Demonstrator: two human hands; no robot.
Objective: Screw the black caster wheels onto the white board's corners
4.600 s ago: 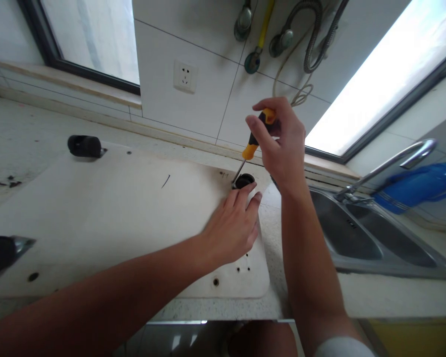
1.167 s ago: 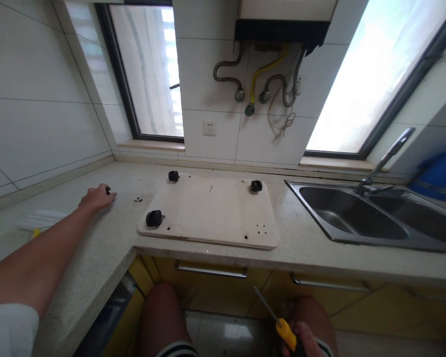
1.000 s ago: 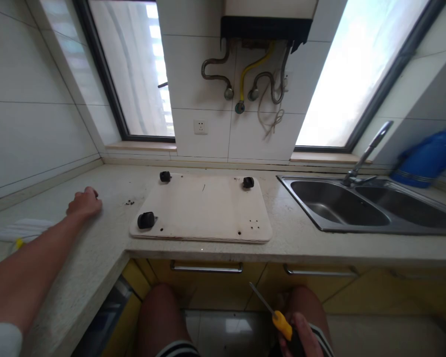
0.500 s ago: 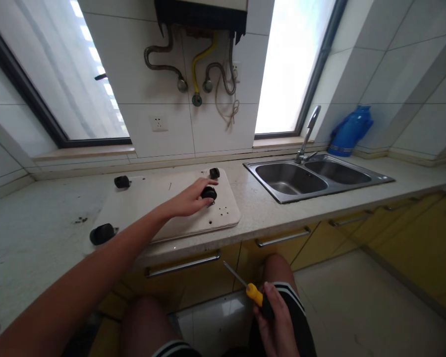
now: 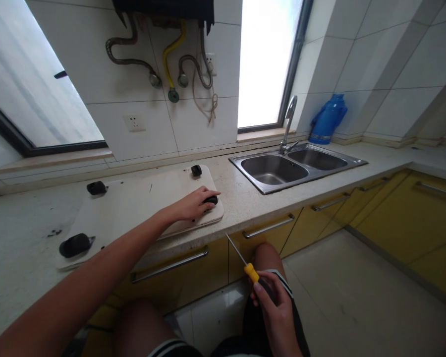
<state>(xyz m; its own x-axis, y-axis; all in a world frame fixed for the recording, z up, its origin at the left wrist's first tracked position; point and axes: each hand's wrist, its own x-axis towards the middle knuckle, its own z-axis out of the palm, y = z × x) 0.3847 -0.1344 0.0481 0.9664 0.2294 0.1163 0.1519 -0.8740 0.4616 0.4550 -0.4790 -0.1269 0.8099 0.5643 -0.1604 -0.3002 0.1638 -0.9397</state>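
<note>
A white board (image 5: 134, 206) with rounded corners lies flat on the countertop. My left hand (image 5: 192, 204) is closed around a black caster (image 5: 212, 200) at the board's near right corner, its fingers hiding part of it. Three other black casters sit at the remaining corners: far right (image 5: 196, 170), far left (image 5: 96, 188) and near left (image 5: 75, 245). Low in front of the cabinets, my right hand (image 5: 278, 310) grips a screwdriver (image 5: 251, 272) by its yellow and black handle. The metal shaft points up and left, its tip near the counter's front edge and apart from the board.
A double steel sink (image 5: 267, 173) with a tap (image 5: 289, 121) is set in the counter to the right. Behind it stands a blue thermos-like jug (image 5: 327, 119). Pipes (image 5: 169, 59) hang on the wall. Yellow cabinets with a bar handle (image 5: 171, 265) run beneath the counter.
My left hand has carried the caster toward the board's near right corner, covering the small holes there. The right hand has raised the screwdriver slightly. The view has turned right.
</note>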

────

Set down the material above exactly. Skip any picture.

Result:
Demonstrator: two human hands; no robot.
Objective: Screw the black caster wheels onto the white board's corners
4.600 s ago: 
1.167 s ago: 
1.000 s ago: 
0.500 s ago: 
now: 
<state>(xyz m; its own x-axis, y-axis; all in a world frame fixed for the recording, z up, its origin at the left wrist's first tracked position; point and axes: each hand's wrist, its own x-axis towards the middle knuckle, its own z-axis out of the palm, y = z × x) 0.3847 -0.1344 0.0481 0.9664 0.2294 0.1163 0.1519 -0.8740 0.4616 0.4550 -0.4790 -0.1269 0.8099 0.5643 -0.1604 -0.3002 0.1638 -0.9397</state>
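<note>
A white board (image 5: 134, 206) with rounded corners lies flat on the countertop. My left hand (image 5: 192, 204) is closed around a black caster (image 5: 212, 200) at the board's near right corner, its fingers hiding part of it. Three other black casters sit at the remaining corners: far right (image 5: 196, 170), far left (image 5: 96, 188) and near left (image 5: 75, 245). Low in front of the cabinets, my right hand (image 5: 278, 310) grips a screwdriver (image 5: 251, 272) by its yellow and black handle. The metal shaft points up and left, its tip near the counter's front edge and apart from the board.
A double steel sink (image 5: 267, 173) with a tap (image 5: 289, 121) is set in the counter to the right. Behind it stands a blue thermos-like jug (image 5: 327, 119). Pipes (image 5: 169, 59) hang on the wall. Yellow cabinets with a bar handle (image 5: 171, 265) run beneath the counter.
My left hand has carried the caster toward the board's near right corner, covering the small holes there. The right hand has raised the screwdriver slightly. The view has turned right.
</note>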

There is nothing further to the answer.